There's a part of me that genuinely wants to send a thank you note to every audience member – whether they be friend, family member or stranger – who came to see this show and helped make this one of my favorite show to date.

I know. I say that about all of them, right? Well, in my defense, it's not once been a lie.

If the shows I do and the casts I'm lucky enough to be onstage with keep one-upping each other like this, I don't think I'll be able to handle much more. My heart will just explode. Melodramatic? Maybe. But consider the source. :)

I honestly don't even know what to say....the words just aren't enough to explain what this was like. The book and the music that Mel Brooks came up with for this show are just SO freaking funny, and it was so invigorating to get to perform it onstage every night and have to just stand there and wait to say the next line while the audience doubled over laughing.

Working with tremendously talented and funny people...the ones who can stand there and look at you straight-faced while you try not to crack up one of the best, most fun feelings in the world.

Hearing the audience crack up even more when you can't keep a straight face comes in as a close second.

I wish I could write something special to each and every cast member as well....because there wasn't ONE of them that didn't lift me up in one way or another every single night with kind words, a smack on the ass, a hug, making me laugh, etc. That's not an exaggeration, either.

After our last performance this past Sunday, I couldn't stop crying. It's not unusual for me to cry on the last day of a production's run. Of course I'm sad to see it end. I HATE striking the set immediately and systematically tearing down all of the physical aspects of the production so quickly. I both love and dread the cast dinner afterwards, because I know that I won't for sure see everyone again the next Thursday in preparation for another weekend of shows.

However, this was a whole new emotional level for me. Playing What a fun character that Swedish gal is. I had a few people who know the show well tell me that I "made her a different character" than they had seen previously, and that they liked the choices I made.
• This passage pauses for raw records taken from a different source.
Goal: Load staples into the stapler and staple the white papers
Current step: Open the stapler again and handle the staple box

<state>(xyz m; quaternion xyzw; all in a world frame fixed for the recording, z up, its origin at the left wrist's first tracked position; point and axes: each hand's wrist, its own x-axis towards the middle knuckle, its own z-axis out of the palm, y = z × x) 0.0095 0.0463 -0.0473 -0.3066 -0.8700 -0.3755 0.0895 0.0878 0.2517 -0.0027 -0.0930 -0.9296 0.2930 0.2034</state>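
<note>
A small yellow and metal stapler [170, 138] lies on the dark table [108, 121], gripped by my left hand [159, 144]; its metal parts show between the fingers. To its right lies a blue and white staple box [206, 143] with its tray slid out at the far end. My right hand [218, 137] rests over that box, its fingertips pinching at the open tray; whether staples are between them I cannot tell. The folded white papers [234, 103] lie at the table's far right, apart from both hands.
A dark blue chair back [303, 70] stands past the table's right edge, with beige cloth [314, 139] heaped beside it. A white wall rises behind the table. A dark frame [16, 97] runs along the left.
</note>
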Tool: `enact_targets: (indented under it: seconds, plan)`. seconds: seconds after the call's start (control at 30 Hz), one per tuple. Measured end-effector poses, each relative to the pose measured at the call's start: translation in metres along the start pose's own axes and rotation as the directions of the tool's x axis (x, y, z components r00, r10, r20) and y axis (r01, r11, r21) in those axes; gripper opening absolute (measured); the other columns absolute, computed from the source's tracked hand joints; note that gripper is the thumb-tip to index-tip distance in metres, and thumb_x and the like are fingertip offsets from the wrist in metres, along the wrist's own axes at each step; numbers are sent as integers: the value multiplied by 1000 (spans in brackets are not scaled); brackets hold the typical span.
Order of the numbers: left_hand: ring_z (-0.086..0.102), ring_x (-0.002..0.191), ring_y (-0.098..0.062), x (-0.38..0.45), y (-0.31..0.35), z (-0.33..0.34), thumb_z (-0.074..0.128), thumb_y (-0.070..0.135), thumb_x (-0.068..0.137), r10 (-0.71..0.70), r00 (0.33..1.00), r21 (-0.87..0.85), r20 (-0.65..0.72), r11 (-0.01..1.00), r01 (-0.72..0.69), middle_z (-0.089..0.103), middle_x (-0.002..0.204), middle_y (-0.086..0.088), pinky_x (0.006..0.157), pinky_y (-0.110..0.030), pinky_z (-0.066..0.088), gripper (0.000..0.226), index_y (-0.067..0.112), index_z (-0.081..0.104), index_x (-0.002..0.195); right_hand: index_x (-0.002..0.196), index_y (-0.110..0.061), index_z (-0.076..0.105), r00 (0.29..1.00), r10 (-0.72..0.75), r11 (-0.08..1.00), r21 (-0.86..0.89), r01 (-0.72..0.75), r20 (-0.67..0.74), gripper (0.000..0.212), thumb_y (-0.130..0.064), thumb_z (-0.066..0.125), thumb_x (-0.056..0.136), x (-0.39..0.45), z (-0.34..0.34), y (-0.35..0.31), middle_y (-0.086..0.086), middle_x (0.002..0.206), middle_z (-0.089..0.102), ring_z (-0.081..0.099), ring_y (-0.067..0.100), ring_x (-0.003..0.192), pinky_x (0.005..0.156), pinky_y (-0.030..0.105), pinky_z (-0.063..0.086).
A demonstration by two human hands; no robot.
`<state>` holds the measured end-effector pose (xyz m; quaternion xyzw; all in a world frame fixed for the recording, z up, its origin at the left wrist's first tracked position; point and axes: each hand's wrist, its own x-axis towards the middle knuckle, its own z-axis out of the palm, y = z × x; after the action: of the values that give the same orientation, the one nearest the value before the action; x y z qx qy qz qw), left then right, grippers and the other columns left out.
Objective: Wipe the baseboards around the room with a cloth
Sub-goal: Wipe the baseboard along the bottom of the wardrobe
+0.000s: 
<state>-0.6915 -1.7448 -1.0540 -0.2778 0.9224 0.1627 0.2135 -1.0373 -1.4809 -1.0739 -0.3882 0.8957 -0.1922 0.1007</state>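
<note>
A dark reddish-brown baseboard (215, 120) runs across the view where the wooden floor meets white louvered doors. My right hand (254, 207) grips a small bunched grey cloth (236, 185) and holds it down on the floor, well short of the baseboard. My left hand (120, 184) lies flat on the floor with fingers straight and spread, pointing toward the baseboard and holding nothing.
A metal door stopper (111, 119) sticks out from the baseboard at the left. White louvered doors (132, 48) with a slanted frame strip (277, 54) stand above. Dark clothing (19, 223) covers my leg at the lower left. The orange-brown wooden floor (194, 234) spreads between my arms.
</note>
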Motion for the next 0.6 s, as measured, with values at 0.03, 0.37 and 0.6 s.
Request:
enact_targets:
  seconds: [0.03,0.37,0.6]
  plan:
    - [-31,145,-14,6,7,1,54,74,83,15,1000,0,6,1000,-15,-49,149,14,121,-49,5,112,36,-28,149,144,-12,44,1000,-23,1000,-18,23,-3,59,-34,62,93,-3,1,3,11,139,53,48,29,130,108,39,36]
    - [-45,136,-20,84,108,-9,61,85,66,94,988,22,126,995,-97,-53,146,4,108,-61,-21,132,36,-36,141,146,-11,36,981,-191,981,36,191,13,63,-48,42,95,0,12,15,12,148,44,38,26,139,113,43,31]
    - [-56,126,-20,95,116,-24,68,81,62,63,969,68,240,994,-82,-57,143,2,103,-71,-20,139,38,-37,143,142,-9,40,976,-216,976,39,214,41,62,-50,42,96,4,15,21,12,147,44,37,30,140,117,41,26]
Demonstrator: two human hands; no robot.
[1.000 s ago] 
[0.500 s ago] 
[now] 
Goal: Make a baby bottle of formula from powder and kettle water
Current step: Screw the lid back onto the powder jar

I feel like, since I am not the stereotypical Ulla, I was given the opportunity to tear down some pre-existing notions of what she should be like and how she should be played, and bring her down to earth (though still floating somewhere up in the air, I mean....she's not a rocket scientist) and make my own character. Our lone review of the show called her "the adorable blonde bombshell next door," which just made me feel good all over.

Yes, I had one minor meltdown when buying all the spandex accoutrements necessary for Ulla, but after that? Forget it. I got out there every night and sang "When You've Got it, Flaunt it!" and I meant every word of it. I felt good. I felt strong and sexy and better than I can remember feeling about myself in years.

I cried on Sunday because of how far I've come. I never would've played Ulla six months ago. Hell, I may never play her again. But I did it. I earned it. I busted my butt, I sweated in the gym, I did the lunges and lifted the weights and cursed at the elliptical machine, and I did it.

The reward has been incredible. Something I can't even describe because it's so personal to me. That feeling is such a high that I was heartbroken to say goodbye to Ulla. But a part of her will always be inside me, and as long as I keep working hard and reaching towards my goal, she'll always be there as a reminder of the rewards of my hard work.

Also....I learned a lot and remembered a lot of things about myself in this process. I was reminded, thanks to a completely drama-free cast, that we do theatre because we love it. Not because we get some stupid Column award nominations or reviews or critical acclaim. But because we love being onstage and creating something that others can enjoy and escape into for a few hours in a dark theatre. A place where people can laugh until they cry, and where we can use the talents we've been so blessed with.

I've also...and this will be the subject of another blog for another day, I think, thanks to the length of this one...started going back to church with my husband, thanks to an invitation weeks ago from my dear "Leo." My heart has been so full ever since we've been going, and I just didn't even realize how much I've missed that as a part of my life until we went back. I've been given a very large and very important reminder that all things do happen for a reason, and I wouldn't (and shouldn't) be doing any of this if not for the grace of God.

As our director reminded us each evening, "Your talent is your gift from God, and how you use that talent is your gift back to Him."

I'm tired of all the "business" of this business, and I'm tired of caring what the theatre community at-large may or may not think. I do this for the love of it and for the relationships that I am blessed with as a result of each show, and to use the gifts that I've been given.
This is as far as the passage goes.